La costituzione di una Difesa unica è strettamente connessa al processo di integrazione europea. Che superi i limiti nazionalistici anche nelle materie dove gli Stati sono particolarmente avversi a cedere la propria sovranità, come appunto nei settori della difesa e della sicurezza. Nella mediazione con i Paesi frugali possiamo contare sul sostegno di Francia e Germania. E la presidenza tedesca del semestre europeo può costituire una leva importante, per indirizzare la negoziazione sulla posizione italiana. È importante, però, che l’Italia non rinunci ad avere un ruolo di primo piano nel confronto sia con i Paesi frugali che con gli altri Stati europei. Altrimenti rischieremmo di ritagliarci solamente un ruolo secondario.

Non c’è secondo Lei il rischio, soprattutto in Italia, che i finanziamenti Ue per la difesa vengano visti come alternativa agli investimenti nazionali? Sarebbe un errore?

Rispetto ai programmi legati alla difesa europea c’è la consapevolezza del fatto che serve sempre un co-finanziamento nazionale. Dunque, i diversi progetti che saranno messi in campo richiedono anche risorse nazionali, accanto a quelle comunitarie. Questo è il motivo per cui sarebbe opportuno che ogni anno, in sede di legge di bilancio, si prevedessero risorse ad hoc, volte a rendere possibile la partecipazione italiana a tutta una serie di investimenti europei, senza che questo debba comportare un ridimensionamento di quelli nazionali. Altrettanto importante è che a livello europeo le risorse per la realizzazione di una Difesa unica europea siano protagoniste nel bilancio pluriennale che si sta prevedendo per gli anni 2021-2027. Un obiettivo che tutti, come Stati dell’Unione europea, siamo chiamati a porci.

Sul tema della Difesa europea, la commissione del Senato da lei presieduta ha approvato da poco una risoluzione specifica che impegna il governo a procedere con determinazione. È arrivata dopo vari audizioni. Come riassumerebbe i suggerimenti emersi?

Le audizioni svolte sono state molte e diversificate, coinvolgendo rappresentanti delle industrie del comparto difesa e sicurezza, delle istituzioni nazionale e europee, in particolare della nostra Difesa e del Comitato militare dell’Unione europea, nonché esperti di centri studi qualificati.
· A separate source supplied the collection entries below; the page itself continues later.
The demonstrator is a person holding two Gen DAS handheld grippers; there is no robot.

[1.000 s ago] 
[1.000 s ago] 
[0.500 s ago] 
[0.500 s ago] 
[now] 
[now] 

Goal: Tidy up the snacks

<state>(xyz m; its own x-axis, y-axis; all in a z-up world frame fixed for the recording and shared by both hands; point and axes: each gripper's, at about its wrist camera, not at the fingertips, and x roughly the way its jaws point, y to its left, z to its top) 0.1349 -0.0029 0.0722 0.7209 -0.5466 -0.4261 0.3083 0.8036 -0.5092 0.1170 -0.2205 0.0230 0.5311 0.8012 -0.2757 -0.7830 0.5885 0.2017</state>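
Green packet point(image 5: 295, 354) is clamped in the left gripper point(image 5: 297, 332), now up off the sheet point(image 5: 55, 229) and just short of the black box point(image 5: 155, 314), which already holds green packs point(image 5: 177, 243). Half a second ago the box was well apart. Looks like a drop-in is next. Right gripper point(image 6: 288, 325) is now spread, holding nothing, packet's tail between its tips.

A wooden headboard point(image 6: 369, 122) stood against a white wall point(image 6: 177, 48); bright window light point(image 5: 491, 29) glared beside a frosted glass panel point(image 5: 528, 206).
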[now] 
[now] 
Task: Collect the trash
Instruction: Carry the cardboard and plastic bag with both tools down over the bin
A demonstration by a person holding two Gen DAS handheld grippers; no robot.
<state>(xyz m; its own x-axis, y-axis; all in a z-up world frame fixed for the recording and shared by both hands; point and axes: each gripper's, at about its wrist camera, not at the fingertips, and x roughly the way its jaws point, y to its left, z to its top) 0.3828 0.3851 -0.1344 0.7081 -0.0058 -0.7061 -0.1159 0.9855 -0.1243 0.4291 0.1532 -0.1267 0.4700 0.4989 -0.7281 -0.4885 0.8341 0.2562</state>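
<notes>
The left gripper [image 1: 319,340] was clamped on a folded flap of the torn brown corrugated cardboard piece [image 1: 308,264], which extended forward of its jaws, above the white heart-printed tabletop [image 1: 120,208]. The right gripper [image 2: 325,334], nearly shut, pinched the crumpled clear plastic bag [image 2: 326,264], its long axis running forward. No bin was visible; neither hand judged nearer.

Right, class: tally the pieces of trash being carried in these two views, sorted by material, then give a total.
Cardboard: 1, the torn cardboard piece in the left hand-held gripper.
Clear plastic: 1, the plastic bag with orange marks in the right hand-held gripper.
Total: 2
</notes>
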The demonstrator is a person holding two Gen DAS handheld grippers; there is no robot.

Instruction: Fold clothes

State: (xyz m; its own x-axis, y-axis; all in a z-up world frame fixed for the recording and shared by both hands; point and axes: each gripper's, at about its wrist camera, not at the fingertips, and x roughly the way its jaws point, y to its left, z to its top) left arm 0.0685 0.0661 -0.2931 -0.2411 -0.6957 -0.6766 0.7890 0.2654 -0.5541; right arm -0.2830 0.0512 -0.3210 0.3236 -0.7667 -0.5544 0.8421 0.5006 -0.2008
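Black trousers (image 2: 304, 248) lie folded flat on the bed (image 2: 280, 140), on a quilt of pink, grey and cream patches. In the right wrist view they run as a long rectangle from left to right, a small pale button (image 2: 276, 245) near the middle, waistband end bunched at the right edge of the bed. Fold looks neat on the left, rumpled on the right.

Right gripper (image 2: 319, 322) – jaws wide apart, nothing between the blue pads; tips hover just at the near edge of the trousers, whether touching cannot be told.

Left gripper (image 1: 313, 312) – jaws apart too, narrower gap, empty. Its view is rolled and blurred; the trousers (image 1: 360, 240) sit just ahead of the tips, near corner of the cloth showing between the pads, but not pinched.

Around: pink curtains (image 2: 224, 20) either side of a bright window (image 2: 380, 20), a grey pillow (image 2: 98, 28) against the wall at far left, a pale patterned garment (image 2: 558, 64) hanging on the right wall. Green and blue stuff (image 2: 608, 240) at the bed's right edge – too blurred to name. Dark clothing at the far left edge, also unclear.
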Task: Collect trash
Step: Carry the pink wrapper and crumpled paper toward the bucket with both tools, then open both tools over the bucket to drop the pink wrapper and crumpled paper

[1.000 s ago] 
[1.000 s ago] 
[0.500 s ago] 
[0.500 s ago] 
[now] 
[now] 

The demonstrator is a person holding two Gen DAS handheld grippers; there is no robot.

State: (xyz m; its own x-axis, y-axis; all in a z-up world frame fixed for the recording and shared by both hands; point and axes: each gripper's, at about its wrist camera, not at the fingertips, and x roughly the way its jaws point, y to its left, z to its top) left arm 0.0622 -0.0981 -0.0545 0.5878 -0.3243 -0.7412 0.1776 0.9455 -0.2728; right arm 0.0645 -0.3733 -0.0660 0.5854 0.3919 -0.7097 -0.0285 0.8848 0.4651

I contributi sono stati quindi ad ampio spettro ed estremamente approfonditi. Dovendo fare una sintesi, direi che gli esponenti delle istituzioni hanno sottolineato, in primo luogo, la necessità di dotare l’Unione europea di capacità operative credibili, in grado di contrastare rischi e minacce in un quadro geo-strategico fortemente instabile. Inoltre, hanno sottolineato come una maggiore integrazione della Difesa europea, tramite strumenti come il Fondo europeo per la Difesa (Edf), sia essenziale per rendere l’Unione un attore credibile, accrescerne l’autonomia strategica e rafforzare le sue capacità di proteggere e difendere i cittadini europei.

E dall’industria?

Dal mondo industriale sono invece arrivate indicazioni circa la crescente importanza strutturale del settore dell’alta tecnologia nell’economia mondiale. E di come la presumibile maggiore conflittualità delle relazioni internazionali nel prossimo futuro renderà a ancora più irrinunciabile l’esigenza di disporre di competenze tecnologiche, in particolare, per quanto riguarda il settore dell’aerospazio. Da parte di tutti i relatori, in sintesi, c’è stata una corale e pressoché unanime convergenza sulla necessità della costruzione di una base industriale e tecnologica comune – e sulla realizzazione di effettive capacità militari, quali fattori indispensabili per la prosecuzione dello stesso progetto europeo. Così che la difesa rappresenti un fattore di integrazione e un pilastro dell’Unione.